▶ Work to be completed
Please set down, word for word, the line that contains "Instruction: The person" and every line after it to the end of the entries below, omitting the pictures.

Items from a data source:

# # # #

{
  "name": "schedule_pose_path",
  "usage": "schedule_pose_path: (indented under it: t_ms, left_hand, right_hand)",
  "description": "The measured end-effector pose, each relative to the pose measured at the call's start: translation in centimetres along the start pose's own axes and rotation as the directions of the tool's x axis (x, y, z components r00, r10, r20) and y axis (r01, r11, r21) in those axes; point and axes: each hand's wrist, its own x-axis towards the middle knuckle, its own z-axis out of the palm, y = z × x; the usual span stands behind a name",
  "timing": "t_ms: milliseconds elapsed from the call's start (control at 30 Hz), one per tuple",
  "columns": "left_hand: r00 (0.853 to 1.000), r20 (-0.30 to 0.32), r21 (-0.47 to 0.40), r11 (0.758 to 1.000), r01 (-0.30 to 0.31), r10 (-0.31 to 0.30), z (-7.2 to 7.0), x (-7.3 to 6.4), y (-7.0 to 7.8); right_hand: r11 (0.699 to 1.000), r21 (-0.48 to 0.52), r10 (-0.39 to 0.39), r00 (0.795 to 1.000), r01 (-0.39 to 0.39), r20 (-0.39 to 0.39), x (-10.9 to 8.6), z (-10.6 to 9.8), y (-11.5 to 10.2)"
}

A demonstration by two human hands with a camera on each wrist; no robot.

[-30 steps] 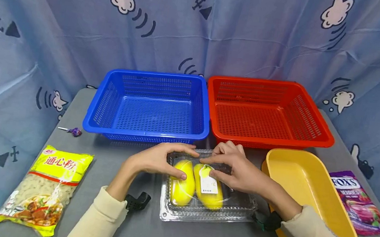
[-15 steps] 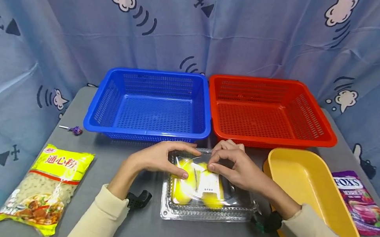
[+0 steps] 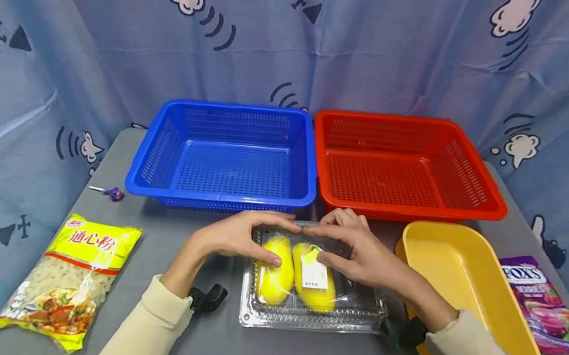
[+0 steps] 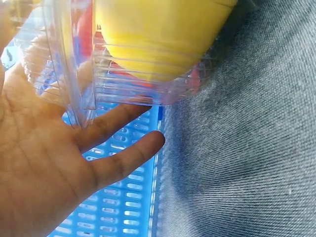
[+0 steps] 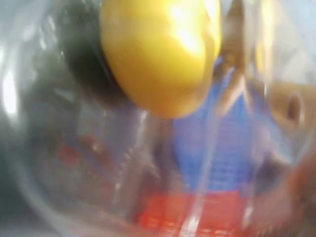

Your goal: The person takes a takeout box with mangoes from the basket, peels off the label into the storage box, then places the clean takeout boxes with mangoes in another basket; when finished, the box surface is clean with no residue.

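A clear plastic clamshell box (image 3: 298, 323) lies on the table, holding two yellow mangoes (image 3: 273, 288), one with a white tag (image 3: 314, 275). My left hand (image 3: 236, 235) grips the box's far left corner, thumb on the lid and fingers at the far edge. In the left wrist view its ring and little fingers (image 4: 129, 157) stretch out straight under the box rim. My right hand (image 3: 360, 252) holds the far side from above, its thumb by the tag and its index finger reaching toward the left fingertips. The right wrist view is blurred, with a mango (image 5: 160, 59) behind clear plastic.
Behind the box stand a blue basket (image 3: 218, 198) and a red basket (image 3: 414, 210). A yellow tub (image 3: 457, 270) sits to the right, beside a purple candy bag (image 3: 547, 310). At left lie a macaroni bag (image 3: 66, 281) and a lollipop (image 3: 115, 194).
The right thumb and index finger drew together half a second ago and are now spread again, the index finger reaching left. My left hand and the box have stayed about in place.
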Motion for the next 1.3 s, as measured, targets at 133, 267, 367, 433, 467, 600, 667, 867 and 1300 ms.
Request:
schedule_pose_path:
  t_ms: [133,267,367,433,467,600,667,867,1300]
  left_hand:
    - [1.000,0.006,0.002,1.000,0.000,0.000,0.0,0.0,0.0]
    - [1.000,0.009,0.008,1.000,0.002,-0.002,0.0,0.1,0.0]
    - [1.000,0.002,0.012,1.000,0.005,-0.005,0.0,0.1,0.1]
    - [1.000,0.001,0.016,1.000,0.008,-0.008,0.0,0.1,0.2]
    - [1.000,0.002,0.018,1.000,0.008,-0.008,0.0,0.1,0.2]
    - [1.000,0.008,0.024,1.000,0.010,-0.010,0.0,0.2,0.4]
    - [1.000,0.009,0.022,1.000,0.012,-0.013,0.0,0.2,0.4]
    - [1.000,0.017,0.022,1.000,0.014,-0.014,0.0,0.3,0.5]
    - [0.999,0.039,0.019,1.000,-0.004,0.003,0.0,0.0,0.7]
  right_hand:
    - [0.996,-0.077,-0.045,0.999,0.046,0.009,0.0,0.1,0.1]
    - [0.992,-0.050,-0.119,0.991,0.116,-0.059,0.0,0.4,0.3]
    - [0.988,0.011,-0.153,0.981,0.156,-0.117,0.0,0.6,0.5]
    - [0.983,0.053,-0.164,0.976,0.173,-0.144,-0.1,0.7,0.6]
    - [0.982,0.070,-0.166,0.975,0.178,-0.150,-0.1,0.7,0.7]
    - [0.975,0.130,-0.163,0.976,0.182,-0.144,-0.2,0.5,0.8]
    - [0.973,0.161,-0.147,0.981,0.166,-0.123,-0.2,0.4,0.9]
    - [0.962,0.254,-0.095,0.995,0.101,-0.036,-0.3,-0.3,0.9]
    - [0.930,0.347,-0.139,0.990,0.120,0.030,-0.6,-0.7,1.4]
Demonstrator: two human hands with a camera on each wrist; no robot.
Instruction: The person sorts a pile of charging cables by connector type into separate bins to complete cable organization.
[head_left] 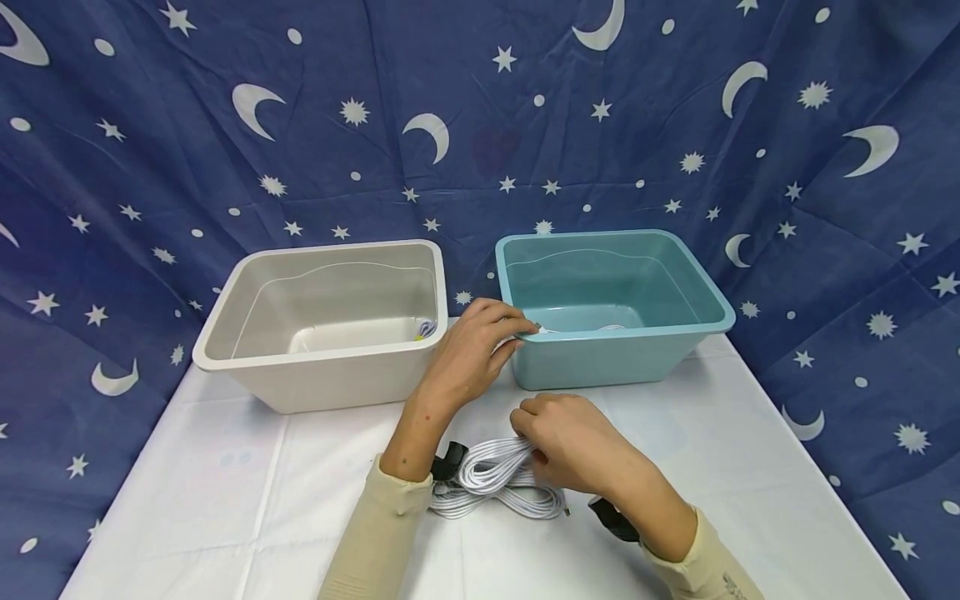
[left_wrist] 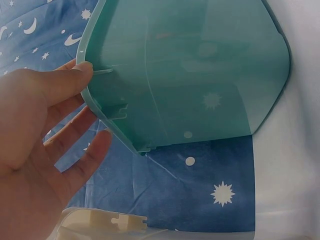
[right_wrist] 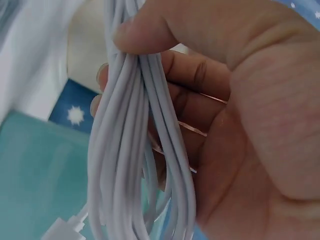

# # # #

▶ Output for this exercise
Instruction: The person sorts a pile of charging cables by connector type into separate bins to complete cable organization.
[head_left] 
[left_wrist] 
[right_wrist] 

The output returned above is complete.